[WHAT YOU ARE ASKED TO DO]
Print the records below exactly as they appear. Omit all pictures.

[SUPPLIED MATERIAL — start]

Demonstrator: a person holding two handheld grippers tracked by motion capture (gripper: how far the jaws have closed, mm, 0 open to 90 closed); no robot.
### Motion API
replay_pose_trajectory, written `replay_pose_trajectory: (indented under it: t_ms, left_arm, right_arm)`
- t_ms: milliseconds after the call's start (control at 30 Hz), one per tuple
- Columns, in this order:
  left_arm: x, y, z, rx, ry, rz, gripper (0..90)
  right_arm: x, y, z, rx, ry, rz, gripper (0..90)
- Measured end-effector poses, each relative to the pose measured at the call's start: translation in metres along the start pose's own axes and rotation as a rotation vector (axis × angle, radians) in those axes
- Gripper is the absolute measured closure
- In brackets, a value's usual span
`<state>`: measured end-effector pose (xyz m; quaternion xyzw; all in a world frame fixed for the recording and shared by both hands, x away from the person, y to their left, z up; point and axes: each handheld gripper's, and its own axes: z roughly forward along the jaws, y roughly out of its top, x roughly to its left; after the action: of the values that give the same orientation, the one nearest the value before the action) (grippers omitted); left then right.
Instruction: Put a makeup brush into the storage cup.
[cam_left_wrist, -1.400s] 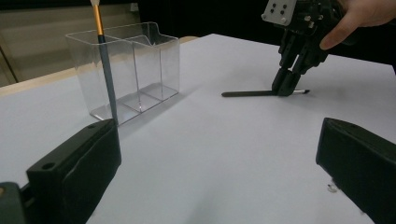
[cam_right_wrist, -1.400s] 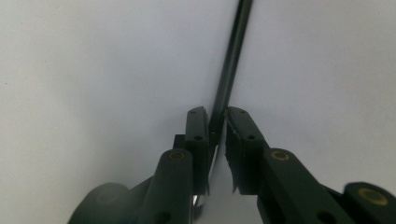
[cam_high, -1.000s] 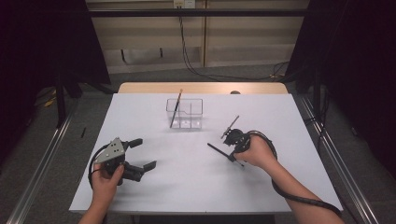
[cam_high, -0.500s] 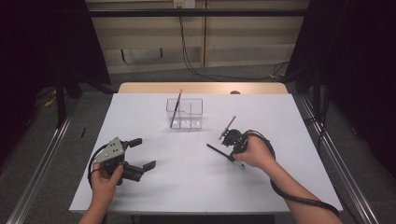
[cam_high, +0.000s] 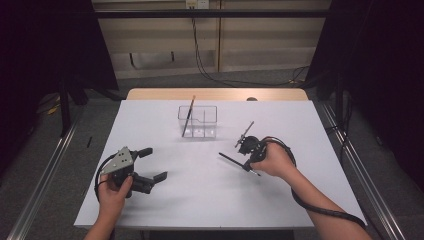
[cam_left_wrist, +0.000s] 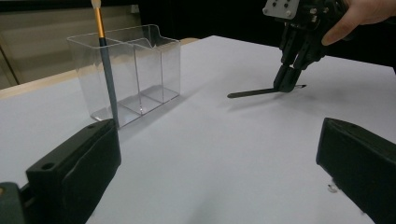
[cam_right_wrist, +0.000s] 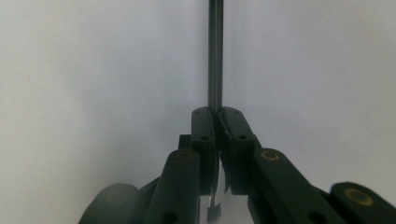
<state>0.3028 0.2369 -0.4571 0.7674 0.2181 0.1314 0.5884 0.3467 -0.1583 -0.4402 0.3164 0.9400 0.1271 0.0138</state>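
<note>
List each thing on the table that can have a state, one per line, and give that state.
Right claw: shut on the dark pencil, tips pointing down at the table.
Dark pencil: gripped near one end, lying about level just above the white table.
Left claw: open, holding nothing.
Clear organizer: upright; one compartment holds a pencil.
Orange-banded pencil: standing tilted in the organizer's end compartment.

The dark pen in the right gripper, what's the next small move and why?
Probably lift it clear of the table. The right gripper has its jaws shut on the dark pen, which lies nearly flat just above the white table, while the clear organizer stands apart behind it.
</note>
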Motion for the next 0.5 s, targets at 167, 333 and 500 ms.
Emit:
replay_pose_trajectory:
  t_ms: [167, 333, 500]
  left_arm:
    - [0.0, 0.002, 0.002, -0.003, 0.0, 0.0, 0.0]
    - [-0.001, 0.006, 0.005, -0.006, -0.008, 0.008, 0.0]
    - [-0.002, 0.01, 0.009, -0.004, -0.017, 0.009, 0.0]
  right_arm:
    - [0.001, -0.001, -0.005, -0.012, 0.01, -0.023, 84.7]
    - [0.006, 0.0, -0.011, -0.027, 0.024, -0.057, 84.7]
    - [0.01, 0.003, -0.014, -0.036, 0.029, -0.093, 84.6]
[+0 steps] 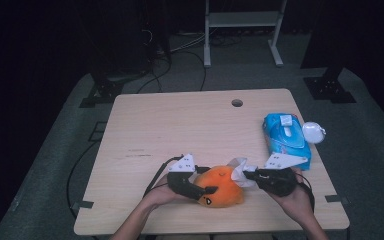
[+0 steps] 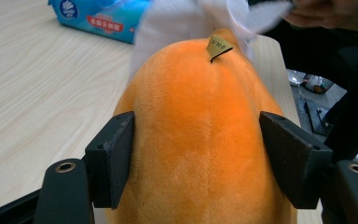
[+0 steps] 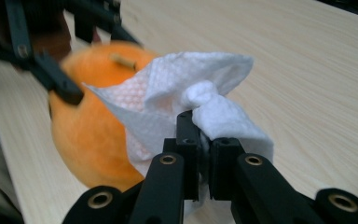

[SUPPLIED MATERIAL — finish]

[SOLUTION TO THIS PROBLEM]
Demonstrator: a person holding two handheld grippers tracked by motion capture (gripper: how far the jaws have closed, mm, 0 open to 90 closed); no robot.
### Motion API
replay_pose_trajectory, written `replay_pose_trajectory: (indented under it: t_ms, left_arm, right_arm)`
- t_ms: milliseconds after the call's start (control at 30 Hz), one per tuple
- Columns, in this order:
  left_arm: x, y, z, rx, ry, rz, gripper (0..90)
  right_arm: x, y, z, rx, ry, rz, gripper (0..90)
- Measured end-effector poses, each relative to the pose measured at the call's start: translation in metres along the start pose's own axes and rotation as a rotation vector (axis × angle, radians) in those axes
- Gripper is the absolute measured closure
- In brackets, a value's usual span
`<state>`: measured end-effector pose (xyz m; quaternion xyzw; all in a world frame fixed for the recording and shared by both hands, x away from the person, y to their left, z up; point and axes: each handheld gripper's, and its own axes: z roughly forward along the jaws, y roughly out of its top, x roughly to its left; after the action: of the values that give the same orientation, the one nearest the value before the action) (grippers omitted); left then right.
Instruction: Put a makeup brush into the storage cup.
[cam_left_wrist, -1.400s] 
[cam_right_wrist, -1.400s] 
[cam_high, -1.000s] 
[cam_high, -0.500s] 
[cam_high, +0.000s] 
[cam_left_wrist, +0.000s] 
[cam_right_wrist, +0.000s] 
<state>0.3028 0.2369 -0.4571 0.7674 0.2181 0.1314 0.5884 0.3467 -0.1583 -0.4402 0.3164 0.9400 0.1271 0.0138</state>
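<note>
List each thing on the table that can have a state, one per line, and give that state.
Right claw: shut on the dark pencil, tips pointing down at the table.
Dark pencil: gripped near one end, lying about level just above the white table.
Left claw: open, holding nothing.
Clear organizer: upright; one compartment holds a pencil.
Orange-banded pencil: standing tilted in the organizer's end compartment.

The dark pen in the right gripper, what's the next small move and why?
Probably lift it clear of the table. The right gripper has its jaws shut on the dark pen, which lies nearly flat just above the white table, while the clear organizer stands apart behind it.
</note>
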Motion for the next 0.5 s, targets at 167, 333 and 500 ms.
Emit:
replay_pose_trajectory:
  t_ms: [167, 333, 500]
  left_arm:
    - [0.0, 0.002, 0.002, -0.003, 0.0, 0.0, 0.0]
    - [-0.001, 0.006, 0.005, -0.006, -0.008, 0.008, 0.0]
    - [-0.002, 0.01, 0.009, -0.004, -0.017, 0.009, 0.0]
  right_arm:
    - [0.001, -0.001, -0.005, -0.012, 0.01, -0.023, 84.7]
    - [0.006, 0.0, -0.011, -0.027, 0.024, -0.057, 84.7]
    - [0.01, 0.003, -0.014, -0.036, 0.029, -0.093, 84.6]
[+0 steps] 
[+0 steps] 
[+0 steps] 

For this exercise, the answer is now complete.